## What the task requires
Retype every line from the top of the entries down to the one with "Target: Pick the", both included, and skip the pictures.

--- Source material Enclosed Below ---

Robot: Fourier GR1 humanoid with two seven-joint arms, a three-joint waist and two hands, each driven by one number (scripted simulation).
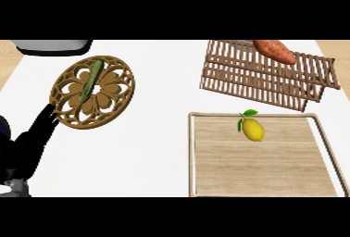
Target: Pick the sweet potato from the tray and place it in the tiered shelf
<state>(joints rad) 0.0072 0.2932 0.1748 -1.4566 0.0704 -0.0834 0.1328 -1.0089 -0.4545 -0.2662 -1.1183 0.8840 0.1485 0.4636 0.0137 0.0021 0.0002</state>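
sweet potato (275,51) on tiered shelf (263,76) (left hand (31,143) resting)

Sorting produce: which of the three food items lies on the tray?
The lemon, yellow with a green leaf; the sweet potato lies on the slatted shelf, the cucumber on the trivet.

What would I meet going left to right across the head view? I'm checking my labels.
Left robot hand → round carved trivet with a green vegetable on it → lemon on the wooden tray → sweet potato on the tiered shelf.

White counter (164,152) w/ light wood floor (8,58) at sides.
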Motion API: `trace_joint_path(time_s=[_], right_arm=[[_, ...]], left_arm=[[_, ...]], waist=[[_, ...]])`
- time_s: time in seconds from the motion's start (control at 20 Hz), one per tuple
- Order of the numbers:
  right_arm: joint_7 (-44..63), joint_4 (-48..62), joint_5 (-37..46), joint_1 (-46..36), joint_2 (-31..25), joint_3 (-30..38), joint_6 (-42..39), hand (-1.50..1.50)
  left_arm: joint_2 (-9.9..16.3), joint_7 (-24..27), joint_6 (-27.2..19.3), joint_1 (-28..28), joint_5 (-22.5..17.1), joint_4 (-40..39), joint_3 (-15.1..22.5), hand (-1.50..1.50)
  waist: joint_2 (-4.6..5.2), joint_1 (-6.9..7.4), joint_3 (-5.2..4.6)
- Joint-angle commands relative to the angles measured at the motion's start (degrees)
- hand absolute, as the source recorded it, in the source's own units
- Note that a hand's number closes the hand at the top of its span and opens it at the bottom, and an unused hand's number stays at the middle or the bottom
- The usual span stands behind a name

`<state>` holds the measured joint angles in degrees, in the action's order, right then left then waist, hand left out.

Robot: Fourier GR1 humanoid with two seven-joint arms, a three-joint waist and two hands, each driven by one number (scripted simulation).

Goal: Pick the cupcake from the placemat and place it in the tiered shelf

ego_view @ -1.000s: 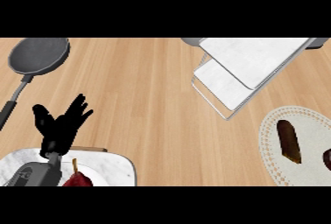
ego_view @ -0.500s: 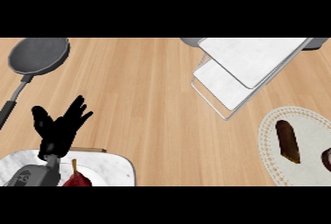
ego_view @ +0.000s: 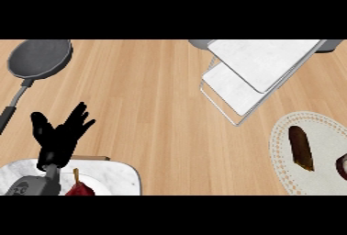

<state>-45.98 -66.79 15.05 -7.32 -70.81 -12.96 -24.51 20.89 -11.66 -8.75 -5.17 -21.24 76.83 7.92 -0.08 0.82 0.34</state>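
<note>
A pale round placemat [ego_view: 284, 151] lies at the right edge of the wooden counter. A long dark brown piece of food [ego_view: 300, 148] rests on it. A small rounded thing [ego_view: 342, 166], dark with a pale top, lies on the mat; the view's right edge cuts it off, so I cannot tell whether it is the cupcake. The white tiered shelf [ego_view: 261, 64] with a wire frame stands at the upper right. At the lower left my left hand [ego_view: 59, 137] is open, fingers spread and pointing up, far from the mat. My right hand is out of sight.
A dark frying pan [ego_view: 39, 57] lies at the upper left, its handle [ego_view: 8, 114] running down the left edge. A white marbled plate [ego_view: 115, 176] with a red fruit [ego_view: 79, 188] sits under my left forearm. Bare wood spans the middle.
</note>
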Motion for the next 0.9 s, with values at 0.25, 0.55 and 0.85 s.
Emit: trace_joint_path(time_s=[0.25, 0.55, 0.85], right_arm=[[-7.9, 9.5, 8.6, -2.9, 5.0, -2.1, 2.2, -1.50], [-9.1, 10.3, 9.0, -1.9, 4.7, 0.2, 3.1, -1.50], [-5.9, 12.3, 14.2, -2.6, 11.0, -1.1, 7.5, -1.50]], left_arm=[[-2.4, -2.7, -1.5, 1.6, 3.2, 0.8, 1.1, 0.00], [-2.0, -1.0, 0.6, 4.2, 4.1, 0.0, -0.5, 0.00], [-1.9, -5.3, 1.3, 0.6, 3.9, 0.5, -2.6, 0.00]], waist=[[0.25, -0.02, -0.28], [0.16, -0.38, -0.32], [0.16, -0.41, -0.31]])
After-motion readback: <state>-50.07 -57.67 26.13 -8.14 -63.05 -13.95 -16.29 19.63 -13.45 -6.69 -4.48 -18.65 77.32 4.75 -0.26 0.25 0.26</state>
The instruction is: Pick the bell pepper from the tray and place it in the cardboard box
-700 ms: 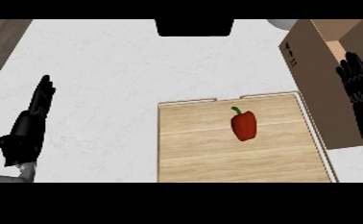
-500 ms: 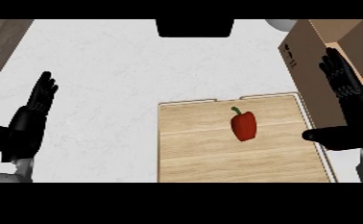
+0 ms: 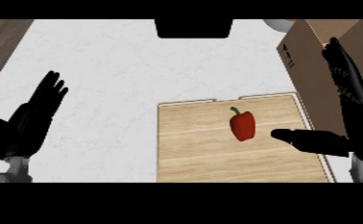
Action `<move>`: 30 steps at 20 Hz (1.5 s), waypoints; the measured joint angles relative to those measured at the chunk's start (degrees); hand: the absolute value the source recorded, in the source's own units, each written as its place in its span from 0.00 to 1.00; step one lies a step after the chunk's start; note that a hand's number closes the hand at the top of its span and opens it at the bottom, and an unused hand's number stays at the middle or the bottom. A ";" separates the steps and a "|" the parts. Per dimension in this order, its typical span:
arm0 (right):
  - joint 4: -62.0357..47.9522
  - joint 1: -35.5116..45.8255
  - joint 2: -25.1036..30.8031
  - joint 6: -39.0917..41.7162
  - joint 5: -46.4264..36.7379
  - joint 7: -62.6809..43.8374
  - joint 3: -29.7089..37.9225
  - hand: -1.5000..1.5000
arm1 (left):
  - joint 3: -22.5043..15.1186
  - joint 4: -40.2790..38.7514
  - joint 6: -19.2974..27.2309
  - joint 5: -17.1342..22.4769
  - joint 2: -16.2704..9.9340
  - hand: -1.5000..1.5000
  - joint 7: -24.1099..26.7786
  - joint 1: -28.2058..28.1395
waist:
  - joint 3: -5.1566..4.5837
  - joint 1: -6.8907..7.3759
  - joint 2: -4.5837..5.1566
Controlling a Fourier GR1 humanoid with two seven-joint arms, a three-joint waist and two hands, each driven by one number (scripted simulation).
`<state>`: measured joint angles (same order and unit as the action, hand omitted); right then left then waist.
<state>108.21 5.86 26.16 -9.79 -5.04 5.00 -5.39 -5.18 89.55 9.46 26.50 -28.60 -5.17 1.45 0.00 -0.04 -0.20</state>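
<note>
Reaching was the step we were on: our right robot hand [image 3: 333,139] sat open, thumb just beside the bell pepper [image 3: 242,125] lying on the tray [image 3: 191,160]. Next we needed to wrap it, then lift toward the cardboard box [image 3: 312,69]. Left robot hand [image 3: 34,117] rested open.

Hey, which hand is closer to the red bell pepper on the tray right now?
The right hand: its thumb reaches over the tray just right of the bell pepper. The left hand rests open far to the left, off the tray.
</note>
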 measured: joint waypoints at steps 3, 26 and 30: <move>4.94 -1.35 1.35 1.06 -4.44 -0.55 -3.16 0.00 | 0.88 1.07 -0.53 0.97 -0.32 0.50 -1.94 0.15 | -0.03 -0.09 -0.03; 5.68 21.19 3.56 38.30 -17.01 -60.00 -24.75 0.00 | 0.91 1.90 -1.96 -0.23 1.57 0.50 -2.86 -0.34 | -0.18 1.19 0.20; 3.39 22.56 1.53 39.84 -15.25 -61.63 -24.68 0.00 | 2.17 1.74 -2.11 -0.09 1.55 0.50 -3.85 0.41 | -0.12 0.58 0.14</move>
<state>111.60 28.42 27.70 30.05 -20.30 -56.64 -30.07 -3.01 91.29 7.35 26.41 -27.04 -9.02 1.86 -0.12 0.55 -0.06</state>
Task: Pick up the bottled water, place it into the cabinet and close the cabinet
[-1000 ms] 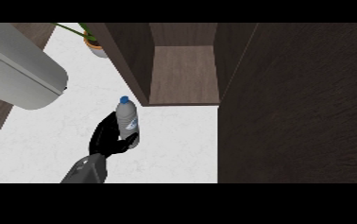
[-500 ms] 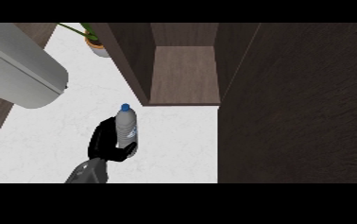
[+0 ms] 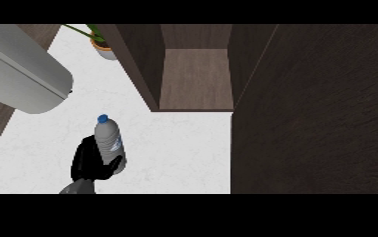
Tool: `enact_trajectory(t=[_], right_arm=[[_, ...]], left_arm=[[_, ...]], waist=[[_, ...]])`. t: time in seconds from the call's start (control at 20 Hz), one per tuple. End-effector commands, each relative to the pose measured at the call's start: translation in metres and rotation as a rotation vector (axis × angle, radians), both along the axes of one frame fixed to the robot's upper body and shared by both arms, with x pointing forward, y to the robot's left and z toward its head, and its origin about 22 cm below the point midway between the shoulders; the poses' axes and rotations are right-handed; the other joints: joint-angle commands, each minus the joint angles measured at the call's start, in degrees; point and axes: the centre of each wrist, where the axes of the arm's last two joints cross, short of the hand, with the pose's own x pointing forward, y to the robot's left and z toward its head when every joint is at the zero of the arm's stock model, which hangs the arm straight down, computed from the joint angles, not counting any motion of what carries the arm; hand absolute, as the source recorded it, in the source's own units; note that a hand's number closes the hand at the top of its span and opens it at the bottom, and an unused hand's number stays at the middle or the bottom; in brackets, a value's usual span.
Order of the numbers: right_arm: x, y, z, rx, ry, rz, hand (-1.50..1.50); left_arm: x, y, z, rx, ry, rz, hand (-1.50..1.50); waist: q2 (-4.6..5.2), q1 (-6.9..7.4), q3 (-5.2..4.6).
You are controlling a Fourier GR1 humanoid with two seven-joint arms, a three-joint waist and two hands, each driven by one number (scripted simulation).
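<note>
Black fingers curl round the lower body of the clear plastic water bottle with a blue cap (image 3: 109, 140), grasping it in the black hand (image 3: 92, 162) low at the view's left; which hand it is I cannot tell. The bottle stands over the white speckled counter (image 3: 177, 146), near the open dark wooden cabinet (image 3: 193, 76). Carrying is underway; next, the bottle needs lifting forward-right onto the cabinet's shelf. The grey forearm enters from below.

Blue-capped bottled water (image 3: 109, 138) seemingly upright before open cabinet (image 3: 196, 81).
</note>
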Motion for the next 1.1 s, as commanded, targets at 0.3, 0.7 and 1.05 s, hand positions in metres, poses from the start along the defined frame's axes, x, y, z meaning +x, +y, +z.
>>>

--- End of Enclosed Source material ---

## Exercise answer
Robot: Fourier GR1 humanoid with two seven-joint arms, a three-joint waist and two hands, each driven by one number (scripted simulation).
Target: Pick the sweet potato from the tray and place it in the tiered shelf

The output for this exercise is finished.